--- Entries shown ---
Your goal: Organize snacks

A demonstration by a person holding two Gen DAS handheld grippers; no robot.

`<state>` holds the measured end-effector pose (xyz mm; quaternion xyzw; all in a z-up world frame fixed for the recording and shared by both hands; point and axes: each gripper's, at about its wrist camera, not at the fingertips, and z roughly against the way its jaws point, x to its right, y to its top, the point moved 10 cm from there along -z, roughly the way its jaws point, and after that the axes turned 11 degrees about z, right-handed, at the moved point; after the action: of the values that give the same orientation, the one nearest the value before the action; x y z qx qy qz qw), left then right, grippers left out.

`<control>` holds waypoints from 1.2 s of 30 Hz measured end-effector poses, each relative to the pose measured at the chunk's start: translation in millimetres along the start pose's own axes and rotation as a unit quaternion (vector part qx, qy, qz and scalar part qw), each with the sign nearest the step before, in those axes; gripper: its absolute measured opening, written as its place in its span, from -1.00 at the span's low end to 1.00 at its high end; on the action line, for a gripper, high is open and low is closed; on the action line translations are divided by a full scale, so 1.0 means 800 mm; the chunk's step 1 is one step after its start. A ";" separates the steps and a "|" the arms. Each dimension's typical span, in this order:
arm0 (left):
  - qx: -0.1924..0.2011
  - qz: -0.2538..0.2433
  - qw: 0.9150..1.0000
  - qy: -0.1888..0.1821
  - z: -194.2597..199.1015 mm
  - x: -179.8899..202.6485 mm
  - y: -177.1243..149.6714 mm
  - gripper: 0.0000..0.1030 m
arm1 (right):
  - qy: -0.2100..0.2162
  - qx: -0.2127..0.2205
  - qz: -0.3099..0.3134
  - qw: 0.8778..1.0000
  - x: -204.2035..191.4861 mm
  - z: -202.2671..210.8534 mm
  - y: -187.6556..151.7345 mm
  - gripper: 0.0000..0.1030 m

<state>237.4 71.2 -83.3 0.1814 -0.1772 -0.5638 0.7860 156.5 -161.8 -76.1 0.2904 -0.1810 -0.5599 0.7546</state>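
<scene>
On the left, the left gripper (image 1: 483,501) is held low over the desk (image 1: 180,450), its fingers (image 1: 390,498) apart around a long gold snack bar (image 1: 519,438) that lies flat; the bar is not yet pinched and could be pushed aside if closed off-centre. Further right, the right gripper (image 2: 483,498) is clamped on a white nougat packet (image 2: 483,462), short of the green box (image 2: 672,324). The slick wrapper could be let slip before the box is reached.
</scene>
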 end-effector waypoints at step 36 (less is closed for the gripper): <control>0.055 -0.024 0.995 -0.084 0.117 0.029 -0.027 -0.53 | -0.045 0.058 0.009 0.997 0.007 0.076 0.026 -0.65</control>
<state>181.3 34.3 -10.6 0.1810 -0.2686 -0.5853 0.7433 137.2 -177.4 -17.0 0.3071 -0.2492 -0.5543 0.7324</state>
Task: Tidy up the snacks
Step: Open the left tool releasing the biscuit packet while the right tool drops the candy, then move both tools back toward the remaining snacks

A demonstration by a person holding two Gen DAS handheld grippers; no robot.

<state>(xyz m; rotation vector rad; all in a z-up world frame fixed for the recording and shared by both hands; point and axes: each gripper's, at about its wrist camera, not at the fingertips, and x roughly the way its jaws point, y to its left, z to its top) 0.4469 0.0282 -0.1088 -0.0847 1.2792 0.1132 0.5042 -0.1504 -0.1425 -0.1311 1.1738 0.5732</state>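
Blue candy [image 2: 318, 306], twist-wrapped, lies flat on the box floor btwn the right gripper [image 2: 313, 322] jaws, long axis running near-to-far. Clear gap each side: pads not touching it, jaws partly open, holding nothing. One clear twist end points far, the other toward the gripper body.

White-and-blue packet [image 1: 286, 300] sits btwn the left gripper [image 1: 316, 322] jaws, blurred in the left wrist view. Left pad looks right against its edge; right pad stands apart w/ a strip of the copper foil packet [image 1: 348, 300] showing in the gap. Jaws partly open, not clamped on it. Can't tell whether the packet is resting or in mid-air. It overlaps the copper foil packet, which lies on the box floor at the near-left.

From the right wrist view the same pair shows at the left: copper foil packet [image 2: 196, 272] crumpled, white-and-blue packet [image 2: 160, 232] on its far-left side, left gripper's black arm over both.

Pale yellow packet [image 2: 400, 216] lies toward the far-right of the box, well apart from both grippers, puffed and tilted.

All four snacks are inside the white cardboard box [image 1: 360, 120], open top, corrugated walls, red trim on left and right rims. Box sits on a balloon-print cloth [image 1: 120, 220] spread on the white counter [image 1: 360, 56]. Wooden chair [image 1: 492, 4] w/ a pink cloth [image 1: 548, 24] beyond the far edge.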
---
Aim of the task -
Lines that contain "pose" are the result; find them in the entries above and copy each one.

Answer below -
`<state>` holds the measured end-effector pose (xyz mm; quaternion xyzw; all in a z-up world frame fixed for the recording and shared by both hands; point and axes: each gripper's, at about its wrist camera, not at the fingertips, and z roughly against the way its jaws point, x to its right, y to its top, the point moved 10 cm from there along -z, roughly the way its jaws point, and after that the axes turned 11 degrees about z, right-handed, at the moved point; after the action: of the values that give the same orientation, the one nearest the value before the action; x y z qx qy qz qw), left then right, grippers left out.
`<control>` holds waypoints from 1.2 s of 30 Hz measured end-effector poses, each relative to the pose measured at the chunk's start: translation in millimetres along the start pose's own axes and rotation as a unit quaternion (vector part qx, qy, qz and scalar part qw), each with the sign nearest the step before, in those axes; gripper: its absolute measured opening, written as its place in its span, from -1.00 at the span's low end to 1.00 at its high end; on the action line, for a gripper, high is open and low is closed; on the action line translations are divided by a full scale, so 1.0 means 800 mm; the chunk's step 1 is one step after its start. A ";" separates the steps and a "|" the arms. Each dimension's typical span, in this order:

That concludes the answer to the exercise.